下を順番に1行ずつ実行(全部 PowerShell)。

  1. Python 3.11 を Chocolatey で入れる
    choco install -y python311

  2. 新しい Python で venv を作り直す(既存があれば消してOK)
    & "C:\Python311\python.exe" -m venv C:\asr_venv

  3. pip を更新
    & "C:\asr_venv\Scripts\python.exe" -m pip install --upgrade pip setuptools wheel

  4. CUDA 12.6 用の PyTorch を入れる(3.11 対応)
    & "C:\asr_venv\Scripts\python.exe" -m pip install --index-url https://download.pytorch.org/whl/cu126 torch==2.7.1+cu126 torchvision==0.22.1+cu126 torchaudio==2.7.1+cu126

  5. WhisperX と補助ライブラリ
    & "C:\asr_venv\Scripts\python.exe" -m pip install whisperx==3.7.2 webrtcvad-wheels==2.0.14 pydub librosa==0.10.2.post1 soundfile scikit-learn speechbrain

  6. 動作確認
    & "C:\asr_venv\Scripts\python.exe" -c "import ssl,torch; print('ssl OK'); print('torch',torch.__version__,'CUDA',torch.version.cuda)"

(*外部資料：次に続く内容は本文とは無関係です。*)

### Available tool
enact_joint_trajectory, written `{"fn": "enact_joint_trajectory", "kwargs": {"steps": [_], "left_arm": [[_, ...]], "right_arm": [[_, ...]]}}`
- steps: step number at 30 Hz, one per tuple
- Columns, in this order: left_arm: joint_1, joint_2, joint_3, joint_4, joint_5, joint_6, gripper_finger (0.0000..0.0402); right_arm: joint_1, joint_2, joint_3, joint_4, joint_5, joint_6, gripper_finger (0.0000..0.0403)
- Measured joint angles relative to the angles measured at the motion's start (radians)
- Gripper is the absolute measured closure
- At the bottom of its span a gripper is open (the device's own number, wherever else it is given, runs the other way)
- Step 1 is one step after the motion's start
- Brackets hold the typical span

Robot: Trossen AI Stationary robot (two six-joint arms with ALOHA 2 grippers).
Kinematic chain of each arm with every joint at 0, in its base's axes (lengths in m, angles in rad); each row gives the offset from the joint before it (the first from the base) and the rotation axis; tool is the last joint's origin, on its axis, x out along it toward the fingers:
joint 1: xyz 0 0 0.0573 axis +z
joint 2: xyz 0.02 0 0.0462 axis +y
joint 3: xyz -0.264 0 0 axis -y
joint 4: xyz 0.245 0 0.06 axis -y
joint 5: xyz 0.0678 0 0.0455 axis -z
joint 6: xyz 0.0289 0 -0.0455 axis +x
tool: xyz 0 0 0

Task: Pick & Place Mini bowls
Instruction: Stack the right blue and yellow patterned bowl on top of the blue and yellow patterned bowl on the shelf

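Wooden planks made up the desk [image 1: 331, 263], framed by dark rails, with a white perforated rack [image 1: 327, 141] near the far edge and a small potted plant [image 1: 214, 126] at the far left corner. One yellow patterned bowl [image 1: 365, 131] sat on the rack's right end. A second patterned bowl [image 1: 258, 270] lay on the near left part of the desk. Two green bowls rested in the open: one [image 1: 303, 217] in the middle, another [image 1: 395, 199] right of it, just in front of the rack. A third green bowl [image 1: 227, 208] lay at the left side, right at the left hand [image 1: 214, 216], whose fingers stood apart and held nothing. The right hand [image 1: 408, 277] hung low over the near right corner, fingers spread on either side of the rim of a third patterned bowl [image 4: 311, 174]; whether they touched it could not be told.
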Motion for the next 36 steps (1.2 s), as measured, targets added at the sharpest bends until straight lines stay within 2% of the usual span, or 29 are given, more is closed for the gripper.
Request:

以降、スクリプト中の Python パスは C:\asr_venv\Scripts\python.exe に合わせてください(transcribe_noalign.ps1dragdrop_diarize.ps1$Python 変数など)。

 

文字起こしスクリプト 
C:\asr_tools\transcribe_noalign.ps1

param(
  [Parameter(ValueFromRemainingArguments = $true)]
  [string[]]$InputPaths
)
$KeepJson = $true   # ← JSONを残すなら $true、消すなら $false
$ErrorActionPreference = "Stop"

# --- logging ---
$logPath = Join-Path $PSScriptRoot ("run_{0:yyyyMMdd_HHmmss}.log" -f (Get-Date))
try { Start-Transcript -Path $logPath -Append | Out-Null } catch {}

# --- settings ---
$Python = "C:\asr_venv\Scripts\python.exe"

# WhisperX arguments (no alignment) → JSONだけを出力
$WhisperArgsCommon = @(
  "-m","whisperx",
  "--model","large-v3",
  "--language","ja",
  "--compute_type","float16",
  "--vad_method","silero",
  "--no_align",
  "--output_format","json"
)

# メタデータ読み
$UseQuickTimeUTC    = $true   # iPhone/QuickTimeのUTC→JSTズレ対策
$RecurseFolders     = $false
$ManualTZShiftHours = 0       # 追加手動補正(不要なら 0)

# タイムスタンプ入りTXT
$TimestampStyle     = "start" # "start" or "range"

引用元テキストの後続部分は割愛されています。